By the first week in June, however, R and B were done. Cooked. Finished. Tired, defiant and not themselves. Enough Zoom and Google classroom – they wanted the woodshop and the innovation lab to be working with their hands. They wanted to goof off at the lunch table, hang with the middle schoolers, and RUN to be the first outside to claim a rope swing or a space for cut-throat four square. One day we walked by our local school playground (closed of course) and R stopped and took my hand. “Mama, I miss school. When can we go back?” I nearly cried. Very soon, I hope.
Regan – mom to son O, 9 years old
During the three long months of distance learning I observed through my 9-year old son the missed opportunities of learning in the spaces in between the classroom. Not without struggle, we were able to fulfill the daily reading, writing, and math assignments on Zoom and Seesaw, but what we could not replicate at home were the key moments in between learning the “3 R’s” where social and emotional learning happen. Opportunities for creativity, critical thinking, communication, and collaboration with classmates were absent.

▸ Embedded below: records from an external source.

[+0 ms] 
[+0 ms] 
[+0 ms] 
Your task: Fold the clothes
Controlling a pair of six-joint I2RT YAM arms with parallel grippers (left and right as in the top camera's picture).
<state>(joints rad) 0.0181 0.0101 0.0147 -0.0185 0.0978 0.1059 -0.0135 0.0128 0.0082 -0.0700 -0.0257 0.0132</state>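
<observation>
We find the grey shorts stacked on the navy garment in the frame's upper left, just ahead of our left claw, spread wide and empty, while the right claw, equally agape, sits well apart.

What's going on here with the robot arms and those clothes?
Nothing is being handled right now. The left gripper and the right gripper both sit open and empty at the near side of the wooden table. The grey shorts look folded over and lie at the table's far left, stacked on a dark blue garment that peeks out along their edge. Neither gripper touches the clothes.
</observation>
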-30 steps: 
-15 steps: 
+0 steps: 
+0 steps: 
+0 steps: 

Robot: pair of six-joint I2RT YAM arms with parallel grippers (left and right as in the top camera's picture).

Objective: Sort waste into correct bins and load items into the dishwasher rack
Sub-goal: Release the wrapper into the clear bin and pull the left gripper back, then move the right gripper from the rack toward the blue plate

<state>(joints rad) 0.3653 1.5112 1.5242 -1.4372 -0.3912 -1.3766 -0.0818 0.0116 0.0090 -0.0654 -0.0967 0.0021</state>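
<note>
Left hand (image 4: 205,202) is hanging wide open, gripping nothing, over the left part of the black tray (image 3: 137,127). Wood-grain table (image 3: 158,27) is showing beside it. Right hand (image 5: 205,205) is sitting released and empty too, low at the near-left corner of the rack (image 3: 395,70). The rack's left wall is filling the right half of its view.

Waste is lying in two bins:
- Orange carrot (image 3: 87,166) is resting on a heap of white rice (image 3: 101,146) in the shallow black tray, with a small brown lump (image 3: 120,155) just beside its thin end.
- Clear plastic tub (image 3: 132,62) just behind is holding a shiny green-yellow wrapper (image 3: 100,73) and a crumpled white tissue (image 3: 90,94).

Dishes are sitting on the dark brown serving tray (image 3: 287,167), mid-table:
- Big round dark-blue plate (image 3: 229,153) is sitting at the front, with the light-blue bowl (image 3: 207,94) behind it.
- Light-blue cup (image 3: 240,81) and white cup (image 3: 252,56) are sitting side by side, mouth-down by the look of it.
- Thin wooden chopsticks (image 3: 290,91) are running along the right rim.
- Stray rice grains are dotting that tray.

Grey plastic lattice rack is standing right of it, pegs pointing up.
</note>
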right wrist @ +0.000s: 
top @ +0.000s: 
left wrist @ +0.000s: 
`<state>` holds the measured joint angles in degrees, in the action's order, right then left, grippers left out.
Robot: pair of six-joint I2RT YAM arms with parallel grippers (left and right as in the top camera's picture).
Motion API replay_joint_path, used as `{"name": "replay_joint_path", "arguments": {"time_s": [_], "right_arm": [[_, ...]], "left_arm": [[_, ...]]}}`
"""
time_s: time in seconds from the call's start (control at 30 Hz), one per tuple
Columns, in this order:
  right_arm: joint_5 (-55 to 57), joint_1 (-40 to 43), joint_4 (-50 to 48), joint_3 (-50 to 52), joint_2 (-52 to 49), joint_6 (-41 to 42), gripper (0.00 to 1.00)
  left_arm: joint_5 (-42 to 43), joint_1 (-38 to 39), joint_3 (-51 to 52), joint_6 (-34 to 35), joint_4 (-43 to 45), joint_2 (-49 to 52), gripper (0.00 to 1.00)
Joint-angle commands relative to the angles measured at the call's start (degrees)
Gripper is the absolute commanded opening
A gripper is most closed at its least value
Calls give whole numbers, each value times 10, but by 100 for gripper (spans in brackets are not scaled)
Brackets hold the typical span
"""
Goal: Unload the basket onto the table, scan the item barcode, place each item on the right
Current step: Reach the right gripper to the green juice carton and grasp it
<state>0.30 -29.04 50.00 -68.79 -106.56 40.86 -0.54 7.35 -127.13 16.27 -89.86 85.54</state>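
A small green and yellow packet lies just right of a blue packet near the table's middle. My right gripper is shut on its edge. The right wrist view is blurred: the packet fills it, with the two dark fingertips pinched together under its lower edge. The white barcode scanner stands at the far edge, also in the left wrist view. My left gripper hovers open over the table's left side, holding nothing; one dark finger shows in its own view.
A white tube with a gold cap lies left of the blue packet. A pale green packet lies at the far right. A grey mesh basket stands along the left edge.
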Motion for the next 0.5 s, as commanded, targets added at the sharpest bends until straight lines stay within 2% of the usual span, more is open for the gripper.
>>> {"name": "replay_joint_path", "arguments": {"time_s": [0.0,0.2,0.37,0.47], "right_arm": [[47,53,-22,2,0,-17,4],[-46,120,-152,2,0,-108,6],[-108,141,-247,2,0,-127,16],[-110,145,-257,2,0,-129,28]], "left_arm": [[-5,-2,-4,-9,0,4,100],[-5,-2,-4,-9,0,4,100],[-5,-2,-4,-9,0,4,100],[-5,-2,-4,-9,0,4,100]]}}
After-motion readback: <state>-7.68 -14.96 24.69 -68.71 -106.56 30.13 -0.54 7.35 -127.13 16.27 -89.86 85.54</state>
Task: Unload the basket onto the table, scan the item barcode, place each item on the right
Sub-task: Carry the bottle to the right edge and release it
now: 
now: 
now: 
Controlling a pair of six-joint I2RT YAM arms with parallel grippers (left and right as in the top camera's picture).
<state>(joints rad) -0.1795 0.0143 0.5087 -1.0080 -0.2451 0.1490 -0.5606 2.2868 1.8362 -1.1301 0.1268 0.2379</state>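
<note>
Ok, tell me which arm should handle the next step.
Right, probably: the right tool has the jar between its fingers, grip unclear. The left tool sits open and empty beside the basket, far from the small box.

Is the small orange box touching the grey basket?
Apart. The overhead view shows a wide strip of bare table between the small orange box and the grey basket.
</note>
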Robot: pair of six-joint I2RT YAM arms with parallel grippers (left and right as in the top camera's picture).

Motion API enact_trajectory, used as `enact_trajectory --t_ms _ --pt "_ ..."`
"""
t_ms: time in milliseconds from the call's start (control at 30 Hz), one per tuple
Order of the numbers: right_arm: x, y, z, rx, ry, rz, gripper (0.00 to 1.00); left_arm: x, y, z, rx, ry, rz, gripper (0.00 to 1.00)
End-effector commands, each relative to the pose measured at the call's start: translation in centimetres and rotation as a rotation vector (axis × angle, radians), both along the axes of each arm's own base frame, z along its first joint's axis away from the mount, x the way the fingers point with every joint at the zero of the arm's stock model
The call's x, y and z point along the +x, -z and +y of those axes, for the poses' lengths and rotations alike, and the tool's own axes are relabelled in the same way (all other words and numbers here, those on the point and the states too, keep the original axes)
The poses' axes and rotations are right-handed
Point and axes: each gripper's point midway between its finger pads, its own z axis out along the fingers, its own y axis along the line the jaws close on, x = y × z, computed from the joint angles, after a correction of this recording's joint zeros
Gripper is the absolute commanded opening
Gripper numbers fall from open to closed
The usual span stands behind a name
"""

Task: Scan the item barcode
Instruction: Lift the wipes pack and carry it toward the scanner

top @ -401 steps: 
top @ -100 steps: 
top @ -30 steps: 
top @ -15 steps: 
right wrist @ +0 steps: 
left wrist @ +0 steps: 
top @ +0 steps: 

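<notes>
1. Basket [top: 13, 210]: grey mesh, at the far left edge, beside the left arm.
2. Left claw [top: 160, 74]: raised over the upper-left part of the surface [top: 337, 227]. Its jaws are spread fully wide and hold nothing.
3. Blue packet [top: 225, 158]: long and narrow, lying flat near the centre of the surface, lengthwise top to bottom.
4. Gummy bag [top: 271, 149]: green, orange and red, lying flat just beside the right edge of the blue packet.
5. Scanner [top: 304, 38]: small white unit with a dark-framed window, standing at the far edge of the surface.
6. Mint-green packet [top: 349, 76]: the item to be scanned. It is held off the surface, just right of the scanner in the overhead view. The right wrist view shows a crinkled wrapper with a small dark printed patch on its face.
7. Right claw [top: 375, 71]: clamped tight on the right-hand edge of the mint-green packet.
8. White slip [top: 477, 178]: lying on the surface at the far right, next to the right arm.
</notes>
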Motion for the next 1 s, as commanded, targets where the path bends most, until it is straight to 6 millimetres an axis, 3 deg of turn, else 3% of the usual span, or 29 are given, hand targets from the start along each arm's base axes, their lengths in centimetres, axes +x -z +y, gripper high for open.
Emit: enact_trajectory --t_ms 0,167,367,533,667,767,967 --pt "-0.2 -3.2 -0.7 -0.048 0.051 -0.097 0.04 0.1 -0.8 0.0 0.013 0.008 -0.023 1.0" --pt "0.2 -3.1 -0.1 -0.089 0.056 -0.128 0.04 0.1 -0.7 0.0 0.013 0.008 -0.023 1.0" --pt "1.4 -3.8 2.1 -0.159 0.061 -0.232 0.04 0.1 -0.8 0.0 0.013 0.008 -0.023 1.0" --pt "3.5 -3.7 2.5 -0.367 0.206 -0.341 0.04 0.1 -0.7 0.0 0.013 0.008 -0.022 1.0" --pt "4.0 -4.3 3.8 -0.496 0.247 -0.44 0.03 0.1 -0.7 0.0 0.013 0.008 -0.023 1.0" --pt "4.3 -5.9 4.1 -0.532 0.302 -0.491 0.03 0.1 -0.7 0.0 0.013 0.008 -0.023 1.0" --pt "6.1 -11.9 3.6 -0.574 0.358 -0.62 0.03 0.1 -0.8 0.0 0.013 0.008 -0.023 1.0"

It is at the lunch table where a sandwich crust transforms into a Space X rocket ship; throwing an arm around a friend’s shoulder while walking down the hallway is an unspoken signal that “I’ve got your back”; on the playground a disagreement over who kicked the ball first is an opportunity to learn conflict resolution. These things did not happen at home, alone, while mom and dad were working.
What did we all see? The missed spaces and moments “in-between.” The opportunities for collaboration and social and emotional growth that come from physical interaction with peers and instructors. We saw children starved for interaction, companionship and hugs from friends. Missed chances to learn from how a friend solves a problem, constructs a sentence, or listens when the teacher is reading. We stumbled our way to the finish line, but the thought of potentially starting the race again in the fall is daunting.
Rebecca Berry, Clair Colburn, Erica Jackson and Regan Shields Ives are with Finegold Alexander Architects.